Much like most games of this genre, the beginning of the game forces you to choose between one of six distinct characters, each with their own respective strengths and weaknesses. Furthermore, each of these characters has their own separate campaign to complete within the overarching story. Unfortunately, the story of the Kingdom Under Fire: Circle of Doom is relatively unknown, though the developers regrettably have stated that while the story helps the game progress forward, it will not be a significant feature of the title. What we do know of the story is that it will bridge the gap between Kingdom Under Fire: The Crusades and the next Kingdom Under Fire franchise title.

"Since the game is a self-proclaimed action RPG, combat is an incredibly important element of gameplay."

Since the game is a self-proclaimed action RPG, combat is an incredibly important element of gameplay. Combat takes place in randomly generated dungeons and comprises of typical hack-and-slash fighting with some solid RPG elements thrown into the mix. Two weapons may be equipped at a time, though the player can carry up to six in their inventory. Additionally, each individual character has a pool of more than 50 skills available, four of which may be mapped to the controller at any given time. These choices are not permanent however, as you can change both skills and weapons at whim.

To further add to each character's customization, weapons can be leveled and specialized. For example, a weapon may gain a flaming effect or the ability to be thrown; however, these special abilities must be earned. Periodically while playing the game you will come across small pools of water containing idols representing three phases of the moon. If you sleep at the base of these idols you will enter a dream world where you can obtain the necessary quests for weapon modification.

Characters also grow stronger as the game progresses. As a character gains experience and levels, they gain attribute points. These points may be allotted in one of three main stat categories: hit points, skill points, and luck. While hit points function as they would in any other game and luck is seemingly intuitive in its purpose, skill points are slightly more complicated. While playing, there are only two stat bars visible, a blue one and a red one. The red bar represents your remaining hit points, while the blue one represents your remaining skill points. Each swing of a weapon or use of a skill decreases the skill points available on its bar. Over time, this bar will replenish itself, though the speed at which it recovers is determined by the character being played and the current weapons equipped. The game has some definite hack-and-slash elements in its gameplay; however, button mashing your way into skill point debt will only solidify your doom.
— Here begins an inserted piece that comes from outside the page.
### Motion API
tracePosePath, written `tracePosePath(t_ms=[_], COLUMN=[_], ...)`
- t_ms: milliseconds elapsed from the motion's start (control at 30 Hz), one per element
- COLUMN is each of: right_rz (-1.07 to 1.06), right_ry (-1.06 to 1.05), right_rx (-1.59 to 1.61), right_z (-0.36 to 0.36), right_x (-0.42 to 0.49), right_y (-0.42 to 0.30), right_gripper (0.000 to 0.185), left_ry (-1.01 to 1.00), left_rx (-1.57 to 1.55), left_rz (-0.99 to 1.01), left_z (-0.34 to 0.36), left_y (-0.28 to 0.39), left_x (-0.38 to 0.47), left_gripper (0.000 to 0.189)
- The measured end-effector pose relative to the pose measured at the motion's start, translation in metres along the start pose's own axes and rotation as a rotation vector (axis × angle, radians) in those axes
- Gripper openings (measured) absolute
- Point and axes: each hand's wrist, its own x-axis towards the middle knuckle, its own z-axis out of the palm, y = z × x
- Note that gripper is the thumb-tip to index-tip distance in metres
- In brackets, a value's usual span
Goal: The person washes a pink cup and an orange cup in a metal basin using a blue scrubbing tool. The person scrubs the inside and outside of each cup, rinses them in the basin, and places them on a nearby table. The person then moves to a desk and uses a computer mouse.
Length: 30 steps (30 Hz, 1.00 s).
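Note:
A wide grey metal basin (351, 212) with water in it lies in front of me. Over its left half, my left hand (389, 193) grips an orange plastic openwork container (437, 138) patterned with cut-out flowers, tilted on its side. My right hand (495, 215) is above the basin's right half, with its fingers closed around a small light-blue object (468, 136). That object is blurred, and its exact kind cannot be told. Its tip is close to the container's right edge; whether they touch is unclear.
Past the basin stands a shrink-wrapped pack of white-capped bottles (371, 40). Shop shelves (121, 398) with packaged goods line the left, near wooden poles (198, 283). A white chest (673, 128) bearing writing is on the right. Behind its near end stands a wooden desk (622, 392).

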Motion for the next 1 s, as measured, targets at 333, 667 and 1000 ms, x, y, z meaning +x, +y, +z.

Gameplay isn't simply limited to a single player campaign. One of the major focal points of the game is its multiplayer offerings. Players will be able to play cooperatively with up to four players via Xbox Live. Moreover, players will be able to trade items with other players online. While the online system as we know it isn't incredibly robust, multiplayer features typically add a good deal of replayability to any game. As such, it's nice to see its inclusion.

One of the high points of the past Kingdom Under Fire titles was the grinding metal audio in the background while you play. Sadly, in this latest iteration of the series, the music has taken a slightly different approach. The sounds of metal have been toned down into what has been described by the developers as "slow rock" with a taste of industrial flavor.

Playing every character's campaign is said take 40-50 hours, though it has been stated that it can easily take 100 hour if you complete every side quest. Considering this and the fact that the game has three difficulty settings, players should have countless hours of playtime. The game series may be somewhat unknown, but it potentially could shape up to be a decent addition to the action RPG genre. Kingdom Under Fire: Circle of Doom is scheduled to be released January 8, 2008 in North America.